Introduction to Cross Margin Trading
Multi-currency cross-margin mode enables traders to access diverse instruments—including spot, margin, futures, and options—using a unified trading account. Assets deposited are converted to USD value for margin calculations, streamlining position management across markets.
👉 Master cross-margin trading strategies
Auto-Borrow Mechanism: When enabled, this feature allows:
- Trading even with insufficient currency-specific equity if USD-adjusted equity suffices
- Automatic liability generation for oversold currencies or derivative losses
- Interest accrual only on negative equity exceeding interest-free limits
Core Concepts Simplified
Currency-Level Metrics
| Term | Definition | Impact |
|---|---|---|
| Balance | Total currency holdings | Base for equity calculations |
| Floating PnL | Unrealized gains/losses | Affects real-time equity |
| Available Equity | Usable funds after frozen amounts | Determines order placement capacity |
| Liability | Debt from negative equity | Triggers interest if beyond free limit |
Example Scenario:
- Portfolio: 2 BTC ($100k/BTC), 6,000 SOL ($200/SOL), 100k USDT
- Action: BTC perpetual long (0.5 BTC, 10x leverage)
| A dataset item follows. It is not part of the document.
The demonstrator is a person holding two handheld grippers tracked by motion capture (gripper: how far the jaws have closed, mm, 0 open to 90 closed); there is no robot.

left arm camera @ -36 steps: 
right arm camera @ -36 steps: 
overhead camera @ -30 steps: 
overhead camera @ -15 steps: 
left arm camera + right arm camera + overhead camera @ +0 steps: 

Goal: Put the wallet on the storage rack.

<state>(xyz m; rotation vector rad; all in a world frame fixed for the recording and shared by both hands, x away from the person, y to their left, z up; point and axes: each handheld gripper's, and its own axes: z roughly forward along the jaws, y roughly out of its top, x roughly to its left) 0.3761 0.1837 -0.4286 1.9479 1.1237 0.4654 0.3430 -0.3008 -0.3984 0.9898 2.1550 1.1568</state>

- Outcome: $10k profit at $100k mark price increases USDT equity to $110k
Account-Wide Calculations
| Metric | Formula | Purpose |
|---|---|---|
| Adjusted Equity | ∑(Currency equity × Discount rate × USD price) | Measures usable collateral |
| Maintenance Margin | ∑(Position value × Tier requirement) | Determines liquidation risk |
| Account Leverage | Position value / Adjusted equity | Reflects risk exposure |
Discount Rate Application:
BTC holdings (100 BTC @ $60k) receive tiered discounts (0.98-0.95), reducing $6M equity to $5.785M adjusted value.
Trading Protocols
Auto-Borrow vs. Standard Mode
| Feature | Auto-Borrow Enabled | Auto-Borrow Disabled |
|---|---|---|
| Order Placement | Allows potential borrowing | Requires sufficient available balance |
| Interest | Charged beyond free limit | N/A |
| Risk Control | Forced repayment triggers | Stricter equity checks |
Practical Cases:
- Spot Trading: Selling 120k USDT with only 110k balance succeeds in auto-borrow (generating 10k liability) but fails in standard mode.
- Futures Order: 200k USDT position requires adjusted equity check—approved if ≥1.445M USD.
Risk Management Framework
Two-Tier Safety System
Order Cancellation Assessment
- Cancels partial orders when:
Adjusted margin < Maintenance + Order requirements - Preserves account stability before liquidation threshold
- Cancels partial orders when:
Pre-Liquidation Process
Triggers at ≤100% maintenance margin ratio:
- Cancels all cross-margin orders
- Preserves isolated position close orders
Executes three-phase liquidation:
- Hedge position offsets
- Delta-neutral reductions
- Unhedged position cuts
👉 Understand liquidation risks
Liquidation Example:
- Account with 3 BTC, 10 ETH, and mixed futures/options
- Phase 1: Offsets BTCUSD0925 longs with BTCUSD-C shorts
- Phase 2: Balances remaining delta positions
- Phase 3: Prioritizes high-impact position reductions
Frequently Asked Questions
How does multi-currency margin differ from single-currency?
It aggregates all assets' USD value for margin, enabling cross-collateralization without manual currency conversions.
What triggers forced liquidation?
When maintenance margin ratio hits 100%, the system cancels orders and liquidates positions until the ratio improves.
Are there interest charges in auto-borrow mode?
Only on negative equity exceeding your interest-free limit (varies by currency).
How are discount rates applied?
Tiered discounts reduce asset values for risk mitigation. Higher tiers = lower rates.
Can I prevent potential borrowing?
Yes—disable auto-borrow mode to restrict trading to available balances only.
What happens during partial liquidation?
Positions are reduced systematically: hedge offsets first, then delta balancing, finally unhedged cuts.
Risk Disclosure: Cross-margin trading amplifies both gains and losses. Monitor your maintenance margin ratio closely and consider risk management tools like stop-loss orders. This content is educational only—always assess your risk tolerance before trading.